Whether turning west, east or inwards, fixing Lebanon's political regime is crucial to restoring external and internal sovereignty
Government decrees are also needed internally to to implement the basic demands of the uprising and resolve the crisis in a fair and expedited manner. These include legislating capital controls, forcing the oligarchs and their banking agents to bear the costs of collapse, implementing universal healthcare, redistributing wealth through progressive taxation, clearing up violations of coastal beaches to revive tourism in a competitive neighbourhood, reforming unjust labour and personal status laws, and subsidising productive economic activity.
In other words, whether turning west, east or elsewhere, fixing Lebanon’s political regime is crucial to restoring external and internal sovereignty, without which major change is unlikely to happen.
Since its founding, Lebanon has had a sovereignty deficit in relation to foreign powers and its ruling oligarchy. It is now facing the twin challenge of restoring both amid unfavourable conditions.
The path to sovereignty does not place all foreign actors in the same basket. Aware of its own economic limitations and position as part of the Global South, and in the face of US threats, Lebanon should adopt a strategy of positive neutrality that plays on the contradictions of the ongoing geo-economic war to maximise the gains of its people - not its usurping elites or neocolonial masters, old or prospective.
Dignity and social justice
Fighting for sovereignty on both fronts, external and internal, in the face of global powers, requires the mustering of tremendous political strength. This is not possible without a well-organised mass movement that is still missing in Lebanon, let alone the absence of regional solidarity stretching from Iraq to Palestine, which incorporates geopolitics into revolutionary struggle.
In Lebanon, the starting point is necessarily Syria. Whatever the sensitivities, prejudices and complications associated with Syrian-Lebanese relations, they need to be reconfigured in a manner that serves rather than sidelines the fundamental demands of both uprisings for political dignity and social justice.
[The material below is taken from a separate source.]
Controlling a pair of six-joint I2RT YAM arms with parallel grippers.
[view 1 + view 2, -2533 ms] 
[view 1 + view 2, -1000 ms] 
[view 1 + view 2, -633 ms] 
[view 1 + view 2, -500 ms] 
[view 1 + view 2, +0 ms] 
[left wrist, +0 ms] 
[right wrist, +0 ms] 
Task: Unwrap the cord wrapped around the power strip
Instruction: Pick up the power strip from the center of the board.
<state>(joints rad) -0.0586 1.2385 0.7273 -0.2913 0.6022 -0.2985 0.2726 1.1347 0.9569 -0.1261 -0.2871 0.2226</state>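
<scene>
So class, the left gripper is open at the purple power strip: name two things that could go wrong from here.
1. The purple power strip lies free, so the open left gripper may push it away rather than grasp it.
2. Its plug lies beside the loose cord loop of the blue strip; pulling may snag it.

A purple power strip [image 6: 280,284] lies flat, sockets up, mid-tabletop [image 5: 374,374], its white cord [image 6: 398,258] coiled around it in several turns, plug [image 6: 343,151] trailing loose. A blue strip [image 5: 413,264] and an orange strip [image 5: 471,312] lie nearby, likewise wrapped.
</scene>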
This includes, first and foremost, confronting the contradictions of fighting against the two major historical forces impacting them today: oppressive regimes on the one hand and Zionist colonisation and occupation on the other.
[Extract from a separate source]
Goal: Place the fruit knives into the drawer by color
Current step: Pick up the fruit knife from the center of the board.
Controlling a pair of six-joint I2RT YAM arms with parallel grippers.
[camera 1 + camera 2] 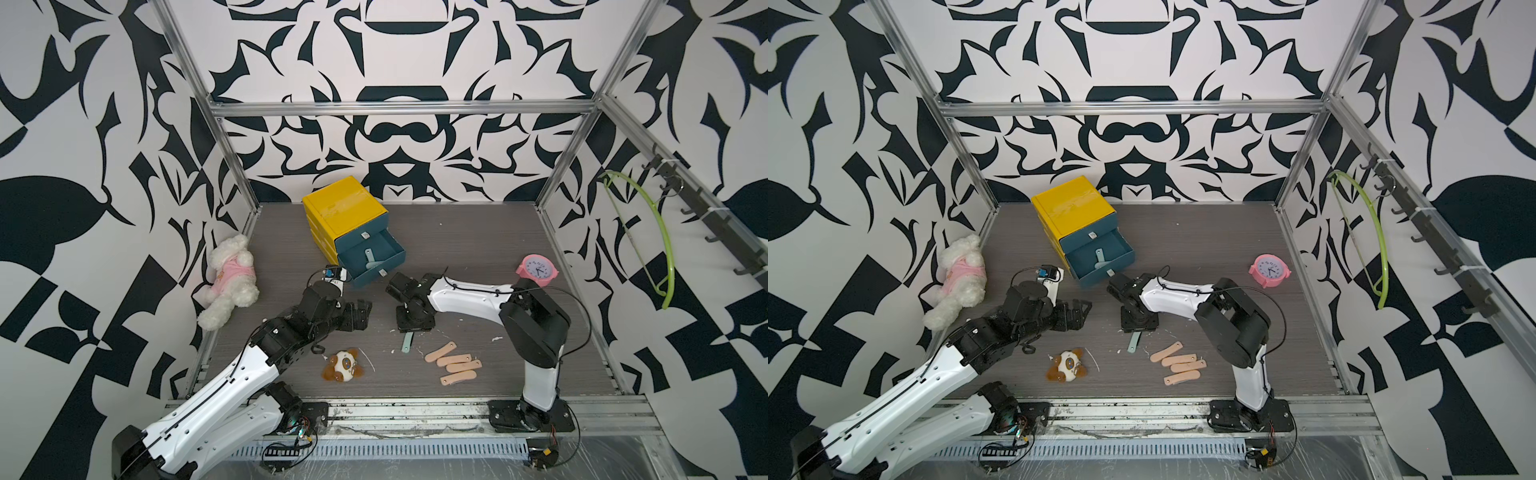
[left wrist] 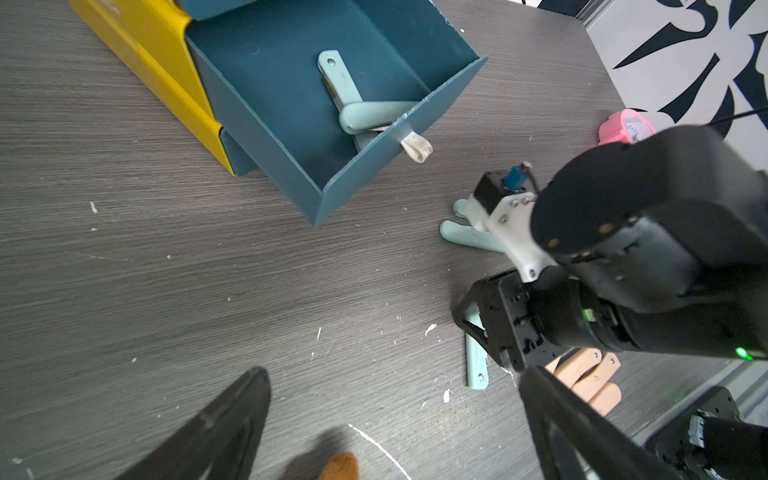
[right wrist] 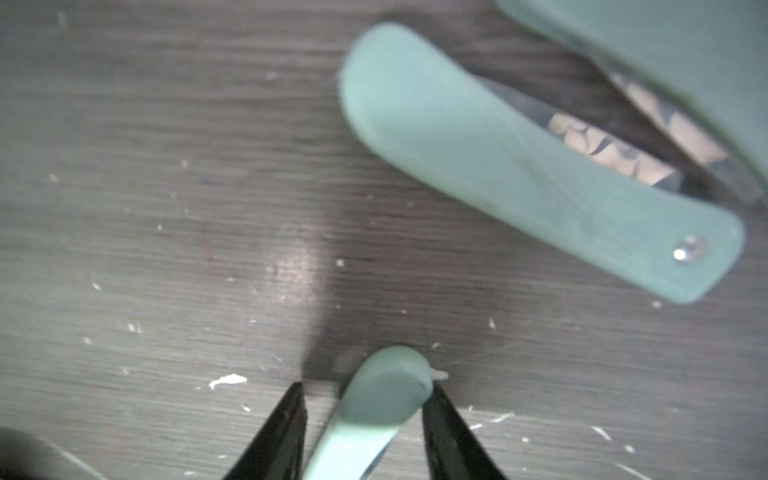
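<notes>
one pale teal knife (image 3: 370,419) lies flat on the grey table (image 1: 478,249), between the fingers of the right gripper (image 3: 365,388), which points down on it. in the right wrist view one finger (image 3: 453,440) touches the knife's side, while at the other finger a thin strip of table shows. the jaws stand partly apart, and i cannot tell whether they already pinch the knife. in both top views only its near end sticks out from under the wrist.

two more teal knives (image 2: 465,237) lie close together on the table just beside it. another two teal knives (image 2: 345,83) lie inside the pulled-out dark teal drawer (image 1: 368,279), one across the other. this drawer belongs to the yellow cabinet (image 1: 343,210), under the closed top one.

four peach knives (image 1: 463,366) lie in a loose row near the front edge.

the left gripper (image 1: 360,312) is beside the drawer's front, its fingers spread wide over bare table.

a brown-and-white plush toy (image 1: 343,365) lies near the front. a white plush dog (image 1: 230,278) is at the left wall and a pink clock (image 1: 537,270) is at the right.
</notes>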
All proclamations to the contrary, this is not a straightforward matter given the alignments on the ground.
Another would be redrawing the terms of struggle across class, rather than nationalist, lines. This means finding common cause with Syrian and Palestinian workers in Lebanon, beyond the liberal paradigm of refugee rights, as well as uniting efforts to dislodge the ruling elite in both countries without further foreign intervention.
A third would be a united vision of managing the global shift from West to East in coordination with fellow Global South nations.
Devising solutions to these and other thorny issues that are both morally defensible and politically viable is not an obvious or easily achievable task. But with street mobilisation on the wane and community solidarity in the face of hardship taking a front seat, they may be the necessary rites of passage for both struggles beyond the current stalemate.
The views expressed in this article belong to the author and do not necessarily reflect the editorial policy of Middle East Eye.